Lieber Mathis, für mich ist das Ausdruck der fast religiösen Wirkung, welche die Wissenschaft in unserer Gesellschaft entfaltet. Man verlangt von ihr Antworten auf alle möglichen Fragen; man möchte Halt in einer unsicheren Welt; sie soll sicherer Wegweiser sein in eine bessere Zukunft. Das überfordert die Wissenschaft; so wird sie niemals den Weg aus der politischen Sackgasse in der Gentechnologie weisen können. Das Prinzip Wissenschaft (im Gegensatz zur Religion) sollte wieder sichtbarer werden: Dass Wissen immer vorläufig und stets debattierbar ist. Leider brüstet man sich lieber mit Forschungserfolgen, mit dem Forschungsfortschritt und natürlich mit all den Anwendungen. Die Forschung und ihre Promotoren haben so die Verheissungen gerufen, die sie nun nicht mehr loswerden (wollen sie das überhaupt?).
@Stefan Stöcklin
Ich finde, dass die Wissenschaft unbedingt auch solche gesellschaftliche Fragen betrachten muss. Im Prinzip spielt es keine Rolle, wer was für eine Frage stellt. Solange sie wissenschaftlich betrachtet wird und die Resultate auch wissenschaftlich kommuniziert werden. Die Wissenschaftler dürfen dabei natürlich nur die Fragen beantworten und nicht die Entscheidungen fällen.

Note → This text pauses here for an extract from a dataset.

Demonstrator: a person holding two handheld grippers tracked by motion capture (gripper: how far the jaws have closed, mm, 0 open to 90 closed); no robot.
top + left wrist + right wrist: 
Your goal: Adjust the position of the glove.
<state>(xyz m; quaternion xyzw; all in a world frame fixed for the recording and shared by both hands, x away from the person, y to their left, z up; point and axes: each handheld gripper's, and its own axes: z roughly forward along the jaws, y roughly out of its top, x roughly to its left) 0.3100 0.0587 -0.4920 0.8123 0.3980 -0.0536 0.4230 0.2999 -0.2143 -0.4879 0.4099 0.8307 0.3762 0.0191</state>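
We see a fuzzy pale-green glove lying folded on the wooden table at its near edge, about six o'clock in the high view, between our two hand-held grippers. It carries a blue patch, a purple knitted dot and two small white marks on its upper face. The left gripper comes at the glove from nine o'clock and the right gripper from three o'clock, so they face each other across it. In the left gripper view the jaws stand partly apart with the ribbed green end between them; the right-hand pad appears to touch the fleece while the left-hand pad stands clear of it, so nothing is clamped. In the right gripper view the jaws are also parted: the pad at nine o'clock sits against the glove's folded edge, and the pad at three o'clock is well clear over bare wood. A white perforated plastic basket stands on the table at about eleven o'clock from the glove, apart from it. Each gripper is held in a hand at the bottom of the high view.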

Wenn die Wissenschaft Alternativmethoden zu Tierversuchen analysiert und dabei nichts herauskommt, dann ist das nicht der Fehler der Wissenschaft sondern es liegt in der Natur der Frage. Es darf kein Erfolgszwang bestehen, sonst geht die Wissenschaft verloren. Genau so bei der Agrogentechnik. Die Mechanismen müssen untersucht werden, aber die Entscheidung ob ein Risiko einzugehen nötig oder zu verhindern ist, dürfen Wissenschaftler nicht selbst treffen.
Die wissenschaftliche Vorgehensweise ist meines Erachtens sogar nötig in einer aufgeklärten Gesellschaft. Ich stimme Mathis zu, dass es die Aufgabe der Wissenschaft selbst ist, sich gegen die Einflussnahme der Interessevertreter zu wappnen.